__Work item__
Exactly as they appear below, repeat the lines from the one with "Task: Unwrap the" through the one with "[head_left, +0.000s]". Drop every picture.

__Material to process__
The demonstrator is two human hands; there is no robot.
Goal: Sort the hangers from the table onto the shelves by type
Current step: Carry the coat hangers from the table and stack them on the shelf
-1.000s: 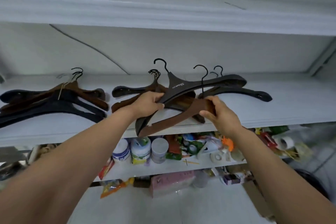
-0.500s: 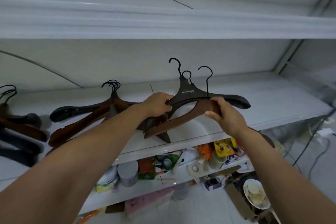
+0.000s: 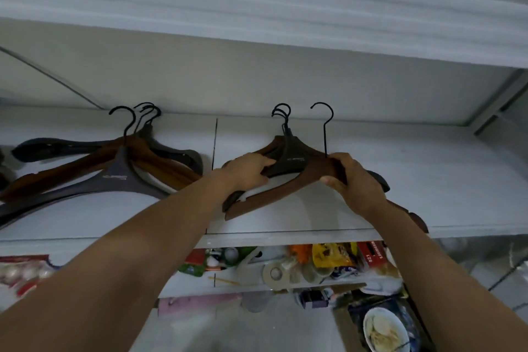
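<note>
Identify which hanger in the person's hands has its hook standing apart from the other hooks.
The brown hanger at the front, gripped by the right hand. Its hook rises alone by that hand, while the other held hangers' hooks bunch together further left.

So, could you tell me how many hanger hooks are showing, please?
7: four above the left pile, three above the held bundle in both hands; others may hide behind.

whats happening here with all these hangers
A person is holding a small bunch of mixed hangers over a white shelf. The left hand grips a black hanger, and the right hand grips a brown hanger near its hook. Another pile of hangers, brown and black mixed, lies on the shelf to the left. The shelf below holds assorted clutter.
</note>
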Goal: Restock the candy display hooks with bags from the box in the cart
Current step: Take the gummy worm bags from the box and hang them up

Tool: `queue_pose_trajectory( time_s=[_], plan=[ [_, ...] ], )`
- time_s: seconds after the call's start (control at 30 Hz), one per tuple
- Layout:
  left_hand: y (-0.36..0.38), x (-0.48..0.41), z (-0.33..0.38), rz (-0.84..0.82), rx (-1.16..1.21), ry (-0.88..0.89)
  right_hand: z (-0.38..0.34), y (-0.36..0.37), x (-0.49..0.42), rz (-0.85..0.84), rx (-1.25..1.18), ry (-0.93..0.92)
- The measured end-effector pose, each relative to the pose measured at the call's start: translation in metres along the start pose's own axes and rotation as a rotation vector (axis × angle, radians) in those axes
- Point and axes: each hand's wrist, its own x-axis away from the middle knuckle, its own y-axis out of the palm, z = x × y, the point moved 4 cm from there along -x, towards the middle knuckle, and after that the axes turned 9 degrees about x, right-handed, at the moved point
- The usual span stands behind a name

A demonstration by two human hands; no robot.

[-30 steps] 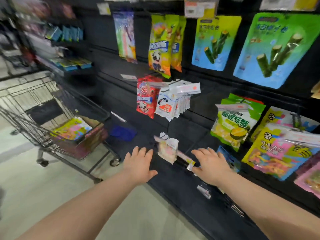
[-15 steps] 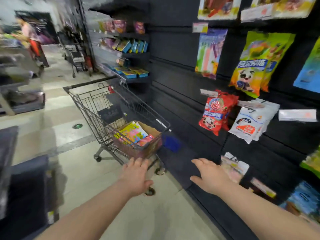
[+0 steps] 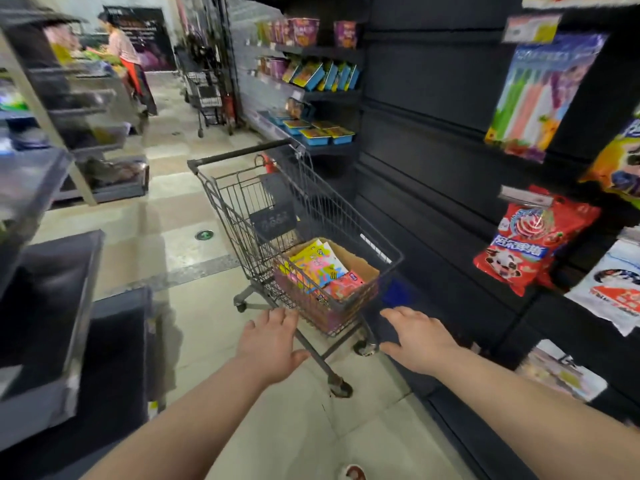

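Candy bags (image 3: 317,268) lie in the cardboard box (image 3: 360,266) at the near end of the cart (image 3: 239,209), which stands in the aisle just beside the black display wall. Step, as I judge it: the fetch, w/ nothing picked yet. Both hands are empty. Left hand (image 3: 273,341) and right hand (image 3: 419,337) hover palms down, fingers loosely spread, short of the cart's near rim, touching nothing. Next move, imo: reach over the rim into the box and pinch one bag near its top edge, leaving the hang hole free for a hook by the red bags (image 3: 526,244).
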Motion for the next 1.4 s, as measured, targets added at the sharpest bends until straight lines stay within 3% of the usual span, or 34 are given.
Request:
queue_pose_trajectory(
  time_s=[0.5, 0.93, 1.4],
  plan=[
    [-0.03, -0.186, -0.028, -0.059, -0.054, -0.079, 0.024, -0.033, -0.206, -0.009, -0.071, -0.111],
    [-0.038, -0.269, -0.031, -0.116, -0.054, -0.093, 0.056, -0.04, -0.282, -0.071, -0.087, -0.108],
    [-0.004, -0.415, -0.038, -0.284, -0.107, 0.139, 0.066, -0.015, -0.373, -0.157, -0.263, 0.097]
  ],
)
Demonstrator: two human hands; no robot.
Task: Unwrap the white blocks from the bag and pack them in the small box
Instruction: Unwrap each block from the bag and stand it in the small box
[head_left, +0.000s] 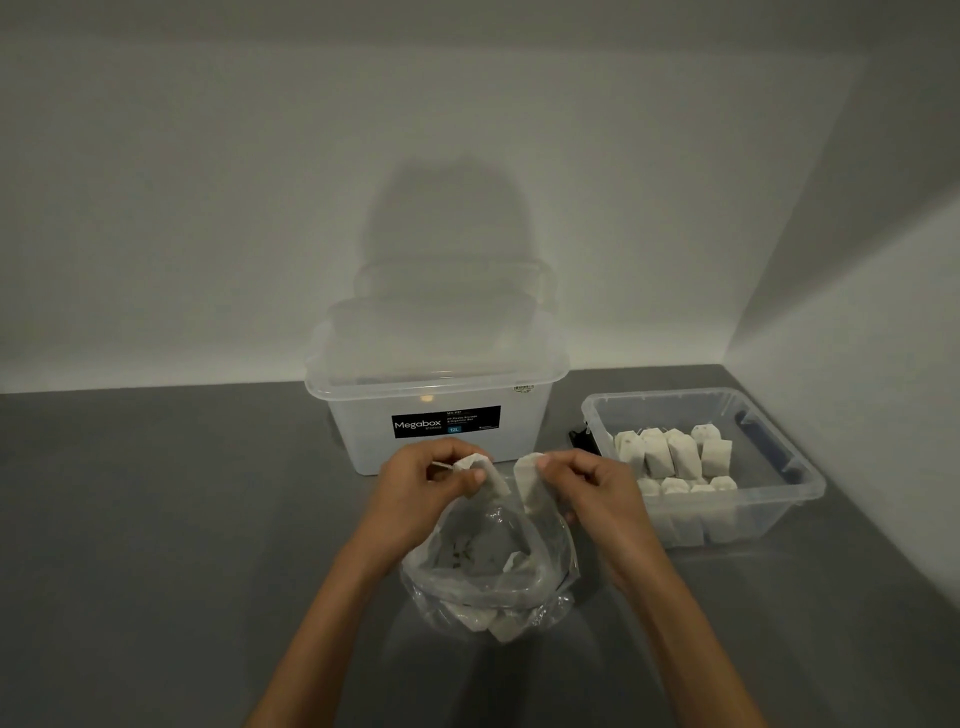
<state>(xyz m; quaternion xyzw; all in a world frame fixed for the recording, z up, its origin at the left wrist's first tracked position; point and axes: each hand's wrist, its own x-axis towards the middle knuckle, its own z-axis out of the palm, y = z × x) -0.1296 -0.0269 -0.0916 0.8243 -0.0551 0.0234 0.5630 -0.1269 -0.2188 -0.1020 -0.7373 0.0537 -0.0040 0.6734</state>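
Clear plastic bag (488, 577) sits near me on the grey counter (156, 519), mouth open upward, more white blocks visible at its bottom. Above it I hold two blocks, one per hand. Left hand (421, 493) pinches the left block (485, 475) at its top end, fingers closed on it, what looks like a thin string or tag at my fingertips. Right hand (587, 493) is closed on the right block (530, 480), also gripped near its top. Both blocks hang long axis roughly vertical, lower ends dipping toward the bag mouth, close beside each other; whether they touch I cannot tell. Small box (800, 467) lies to the right and slightly farther away, low clear walls, already holding rows of white blocks (670, 457) standing upright on its left side; the right part of its floor looks bare. Right hand is the nearer one to it, so I judge its block goes first, carried right and a little away, kept upright to match the rows. Large lidded Megabox tub (441, 410) stands straight ahead at the far side, beyond my hands, out of that path. Small dark object (579, 439) sits just left of the small box, too dim to identify.
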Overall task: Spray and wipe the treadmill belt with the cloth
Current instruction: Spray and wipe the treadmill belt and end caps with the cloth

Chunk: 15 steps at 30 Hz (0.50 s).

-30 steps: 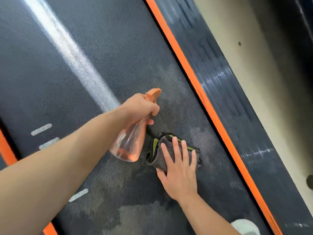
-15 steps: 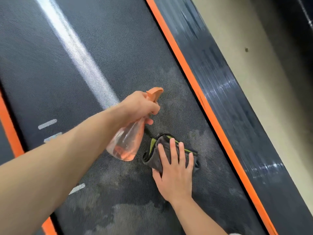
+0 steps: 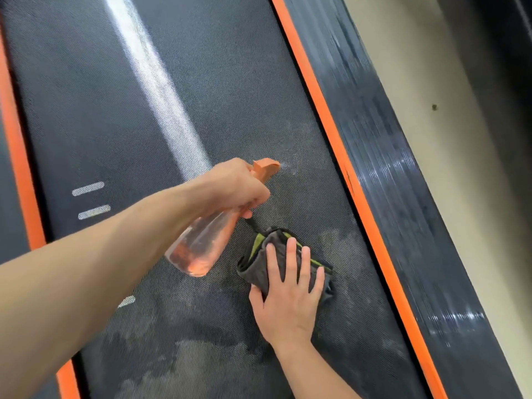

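Observation:
The dark textured treadmill belt [image 3: 121, 105] fills most of the view, with damp patches near me. My left hand [image 3: 233, 185] grips an orange-topped clear spray bottle [image 3: 201, 246] above the belt, nozzle pointing to the upper right, and a faint mist shows at its tip. My right hand [image 3: 290, 295] lies flat, fingers spread, pressing a folded dark grey cloth with a green edge [image 3: 259, 254] onto the belt just right of the bottle.
Orange strips [image 3: 345, 174] border the belt on both sides. A glossy black side rail [image 3: 403, 197] runs along the right, with beige floor [image 3: 431, 82] beyond it. White dashes [image 3: 87, 188] mark the belt at the left.
The bottle's nozzle now gives off a faint mist toward the upper right. Both hands hold nearly the same place; the view has shifted slightly.

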Available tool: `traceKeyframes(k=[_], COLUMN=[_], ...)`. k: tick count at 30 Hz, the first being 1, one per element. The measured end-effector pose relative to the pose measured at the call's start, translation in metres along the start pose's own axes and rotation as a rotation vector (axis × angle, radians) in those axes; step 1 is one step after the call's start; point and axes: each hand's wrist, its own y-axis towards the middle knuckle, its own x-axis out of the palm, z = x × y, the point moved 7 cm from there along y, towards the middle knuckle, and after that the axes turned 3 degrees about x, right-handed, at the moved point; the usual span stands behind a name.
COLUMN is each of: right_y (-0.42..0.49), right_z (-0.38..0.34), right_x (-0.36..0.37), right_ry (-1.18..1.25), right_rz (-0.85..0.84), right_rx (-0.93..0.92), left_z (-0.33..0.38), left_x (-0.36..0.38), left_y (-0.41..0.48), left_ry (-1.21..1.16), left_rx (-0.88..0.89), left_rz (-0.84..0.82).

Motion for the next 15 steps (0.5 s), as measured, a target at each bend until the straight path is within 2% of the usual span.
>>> traceKeyframes(k=[5, 15], right_y=[0.0, 0.03], right_z=[-0.001, 0.005], right_x=[0.002, -0.02], right_ry=[-0.002, -0.011], right_rz=[-0.016, 0.044], right_rx=[-0.001, -0.024], left_z=[0.014, 0.032], left_x=[-0.011, -0.017], left_y=[0.004, 0.006], left_ry=[-0.141, -0.122], left_rx=[0.064, 0.062], left_rz=[0.02, 0.102])
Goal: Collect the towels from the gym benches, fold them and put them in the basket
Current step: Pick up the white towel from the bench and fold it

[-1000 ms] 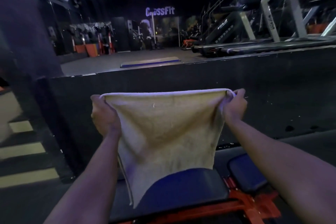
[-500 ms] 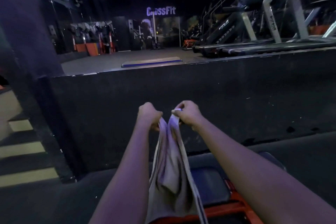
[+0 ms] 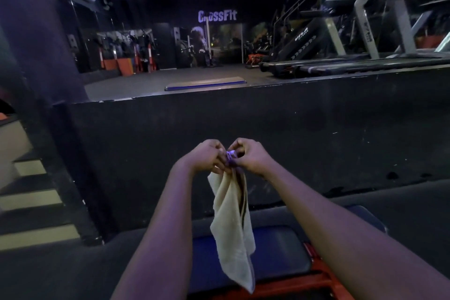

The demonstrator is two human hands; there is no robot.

__Reply__
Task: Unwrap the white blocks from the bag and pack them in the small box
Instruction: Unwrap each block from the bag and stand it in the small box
[head_left, +0.000s] 

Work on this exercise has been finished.